The IR and ER nexus has long been a focus of researchers and policymakers. This study attempts to examine the impact of IR on ER in the case of the world’s five emerging market economies, namely, Brazil, Russia, India, China and South Africa (BRICS), using the monthly data from 1999 (M02) to 2021 (M08). For the empirical exercise, the PARDL model developed by Shin et al. (2014), FMOLS developed by Pedroni (2001) and DOLS developed by Stock and Watson (1993) were incorporated to ensure the relationship among the variables. In addition to IR, the possible impact of inflation, money supply and GDP is also estimated. Incorporating the monthly data from 1999 (M02) to 2021 (M08) the results suggested that IR impacts ER positively, meaning that an increase in IR will increase ER (increase in ER implies currency depreciation). However, the impact of all other explanatory variables is also positive and statistically significant in the long run.

*Policy Implications*

The findings of this article lead to some important policy implications. It shows that an increase in IR attracts more foreign capital flows, increasing the demand for domestic currency and ER appreciation, which affects the country’s net exports and imports (trade balance), domestic investment and overall macroeconomic scenario. Thus, monitoring the IR and ER becomes crucial for the efficiency of monetary policy.

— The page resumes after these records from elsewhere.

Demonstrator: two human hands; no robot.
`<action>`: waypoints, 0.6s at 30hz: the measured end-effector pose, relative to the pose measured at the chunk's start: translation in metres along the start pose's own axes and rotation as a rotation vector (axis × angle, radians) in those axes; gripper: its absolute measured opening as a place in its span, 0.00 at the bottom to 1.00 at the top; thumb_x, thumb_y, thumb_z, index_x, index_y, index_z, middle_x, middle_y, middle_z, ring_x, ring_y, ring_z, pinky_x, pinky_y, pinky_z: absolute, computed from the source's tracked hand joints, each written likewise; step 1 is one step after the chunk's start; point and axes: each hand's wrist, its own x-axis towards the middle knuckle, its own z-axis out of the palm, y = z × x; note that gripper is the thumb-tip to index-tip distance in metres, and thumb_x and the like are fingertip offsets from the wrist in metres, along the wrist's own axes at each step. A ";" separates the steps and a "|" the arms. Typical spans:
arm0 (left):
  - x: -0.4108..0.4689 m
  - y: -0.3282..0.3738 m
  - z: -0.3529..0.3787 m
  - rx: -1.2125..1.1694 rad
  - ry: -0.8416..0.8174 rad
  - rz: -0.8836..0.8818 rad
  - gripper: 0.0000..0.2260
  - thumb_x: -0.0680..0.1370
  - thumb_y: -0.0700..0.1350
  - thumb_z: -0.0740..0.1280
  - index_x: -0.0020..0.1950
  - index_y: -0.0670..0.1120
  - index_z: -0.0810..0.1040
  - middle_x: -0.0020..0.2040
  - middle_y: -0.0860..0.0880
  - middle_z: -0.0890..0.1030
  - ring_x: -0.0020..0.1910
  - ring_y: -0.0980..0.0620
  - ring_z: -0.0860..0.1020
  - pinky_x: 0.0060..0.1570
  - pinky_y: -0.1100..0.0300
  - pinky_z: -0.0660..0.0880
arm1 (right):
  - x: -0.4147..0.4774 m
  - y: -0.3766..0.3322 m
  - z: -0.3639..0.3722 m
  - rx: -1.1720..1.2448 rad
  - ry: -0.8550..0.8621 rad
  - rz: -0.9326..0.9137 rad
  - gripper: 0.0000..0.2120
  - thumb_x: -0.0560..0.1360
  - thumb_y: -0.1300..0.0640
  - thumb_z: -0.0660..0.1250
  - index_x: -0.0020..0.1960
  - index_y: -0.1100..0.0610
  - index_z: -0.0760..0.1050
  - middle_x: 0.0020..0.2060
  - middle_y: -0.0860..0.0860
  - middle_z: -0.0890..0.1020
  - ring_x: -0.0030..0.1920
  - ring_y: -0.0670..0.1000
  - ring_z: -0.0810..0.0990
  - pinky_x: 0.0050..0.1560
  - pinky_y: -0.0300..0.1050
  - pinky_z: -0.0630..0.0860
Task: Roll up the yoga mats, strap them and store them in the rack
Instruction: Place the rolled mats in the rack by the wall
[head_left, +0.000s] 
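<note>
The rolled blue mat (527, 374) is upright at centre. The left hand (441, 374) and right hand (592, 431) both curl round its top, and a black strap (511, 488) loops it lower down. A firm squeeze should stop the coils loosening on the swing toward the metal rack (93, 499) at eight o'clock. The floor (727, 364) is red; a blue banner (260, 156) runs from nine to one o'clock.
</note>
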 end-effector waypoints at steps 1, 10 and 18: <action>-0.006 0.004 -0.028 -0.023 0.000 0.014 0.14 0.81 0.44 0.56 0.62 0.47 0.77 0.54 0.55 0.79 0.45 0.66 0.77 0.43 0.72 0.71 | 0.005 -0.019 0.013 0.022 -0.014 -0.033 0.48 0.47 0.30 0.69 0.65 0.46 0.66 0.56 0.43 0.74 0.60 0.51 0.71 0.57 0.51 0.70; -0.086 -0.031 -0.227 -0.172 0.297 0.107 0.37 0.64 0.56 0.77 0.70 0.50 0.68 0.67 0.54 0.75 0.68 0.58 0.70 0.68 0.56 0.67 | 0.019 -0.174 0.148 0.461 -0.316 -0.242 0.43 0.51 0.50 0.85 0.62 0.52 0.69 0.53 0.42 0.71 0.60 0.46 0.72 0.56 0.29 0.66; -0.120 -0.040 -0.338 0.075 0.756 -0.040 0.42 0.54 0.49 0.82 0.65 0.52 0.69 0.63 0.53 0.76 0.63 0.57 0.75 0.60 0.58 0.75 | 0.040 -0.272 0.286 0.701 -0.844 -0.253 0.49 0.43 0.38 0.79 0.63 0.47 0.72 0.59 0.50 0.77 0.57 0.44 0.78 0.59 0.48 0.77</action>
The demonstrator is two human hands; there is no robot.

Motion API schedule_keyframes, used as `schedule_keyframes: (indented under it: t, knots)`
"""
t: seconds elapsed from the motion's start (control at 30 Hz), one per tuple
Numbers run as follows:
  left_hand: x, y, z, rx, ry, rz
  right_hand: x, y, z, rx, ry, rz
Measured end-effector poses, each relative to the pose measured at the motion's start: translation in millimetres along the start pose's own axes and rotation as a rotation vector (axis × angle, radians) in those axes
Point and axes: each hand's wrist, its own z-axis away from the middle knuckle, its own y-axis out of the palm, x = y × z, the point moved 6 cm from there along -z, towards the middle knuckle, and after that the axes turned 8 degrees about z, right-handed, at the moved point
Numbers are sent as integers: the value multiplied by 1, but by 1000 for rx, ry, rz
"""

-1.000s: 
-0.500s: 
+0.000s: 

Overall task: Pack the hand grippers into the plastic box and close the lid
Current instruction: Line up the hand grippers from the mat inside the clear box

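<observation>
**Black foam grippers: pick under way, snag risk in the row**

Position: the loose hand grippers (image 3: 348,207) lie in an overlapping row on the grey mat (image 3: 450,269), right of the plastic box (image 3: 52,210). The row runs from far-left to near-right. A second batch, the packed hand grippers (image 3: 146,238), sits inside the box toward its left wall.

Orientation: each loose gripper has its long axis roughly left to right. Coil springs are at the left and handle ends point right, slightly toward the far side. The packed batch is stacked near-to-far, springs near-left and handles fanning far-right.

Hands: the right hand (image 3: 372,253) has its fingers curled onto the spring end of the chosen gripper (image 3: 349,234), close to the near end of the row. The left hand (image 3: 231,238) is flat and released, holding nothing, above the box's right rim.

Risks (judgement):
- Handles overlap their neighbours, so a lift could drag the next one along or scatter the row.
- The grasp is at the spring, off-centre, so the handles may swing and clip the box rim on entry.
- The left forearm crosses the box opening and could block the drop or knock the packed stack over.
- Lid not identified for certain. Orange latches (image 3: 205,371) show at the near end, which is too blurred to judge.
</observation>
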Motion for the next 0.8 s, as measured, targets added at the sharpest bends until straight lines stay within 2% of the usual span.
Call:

**Declaration of Conflicting Interests**

The authors declared no potential conflicts of interest with respect to the research, authorship and/or publication of this article.

**Funding**

The authors received no financial support for the research, authorship and/or publication of this article.

**ORCID iD**

Aijaz Ahmad Bhat https://orcid.org/0000-0001-9835-5691

**Notes**

- More specifically, MG assumes that intercepts, slope coefficients (both short-run and long-run) and error variances are allowed to vary across panel members. On the other hand, PMG estimator allows intercepts, error variances and short-run coefficients to vary, whereas the long-run coefficients are assumed to be uniform.
- The choice of data period is made based on data availability.